In QIIME2, alpha rarefaction curves help decide on the sampling_depth to use when rarefying for diversity analyses:
- If the curve for most samples plateaus well before the chosen depth, that depth is sufficient.
- If many samples' curves are still climbing sharply at that depth, additional sequencing might have been needed.
- The goal is to choose a depth where the majority of samples have reached a plateau while retaining as many samples as possible.
Part 4
Part 4 is involved with running diversity analysis, optional correlation analysis, and forming the guilds found in the samples. It also plots the individual guilds and the top 5 most prevalent guilds, called co-abundant groups (CAGs).

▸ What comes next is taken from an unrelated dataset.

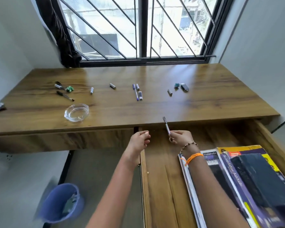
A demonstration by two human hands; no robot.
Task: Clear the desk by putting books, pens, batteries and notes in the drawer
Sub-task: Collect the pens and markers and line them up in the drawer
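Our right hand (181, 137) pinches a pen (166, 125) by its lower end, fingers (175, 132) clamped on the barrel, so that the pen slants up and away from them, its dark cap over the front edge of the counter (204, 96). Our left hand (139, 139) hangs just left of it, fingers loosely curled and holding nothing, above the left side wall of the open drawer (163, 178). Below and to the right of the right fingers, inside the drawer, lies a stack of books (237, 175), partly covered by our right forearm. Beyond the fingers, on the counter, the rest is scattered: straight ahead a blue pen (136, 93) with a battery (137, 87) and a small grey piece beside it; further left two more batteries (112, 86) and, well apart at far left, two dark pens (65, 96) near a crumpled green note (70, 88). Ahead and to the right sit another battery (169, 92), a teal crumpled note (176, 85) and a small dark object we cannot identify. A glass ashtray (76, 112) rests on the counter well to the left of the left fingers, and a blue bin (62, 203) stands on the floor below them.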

At the end of Part 4, go look at your results in the results folder. More information can be found in the output section.
References
Callahan BJ, McMurdie PJ, Rosen MJ, Han AW, Johnson AJ, Holmes SP. DADA2: High-resolution sample inference from Illumina amplicon data. Nat Methods. 2016 Jul;13(7):581-3. doi: 10.1038/nmeth.3869. PMID: 27214047.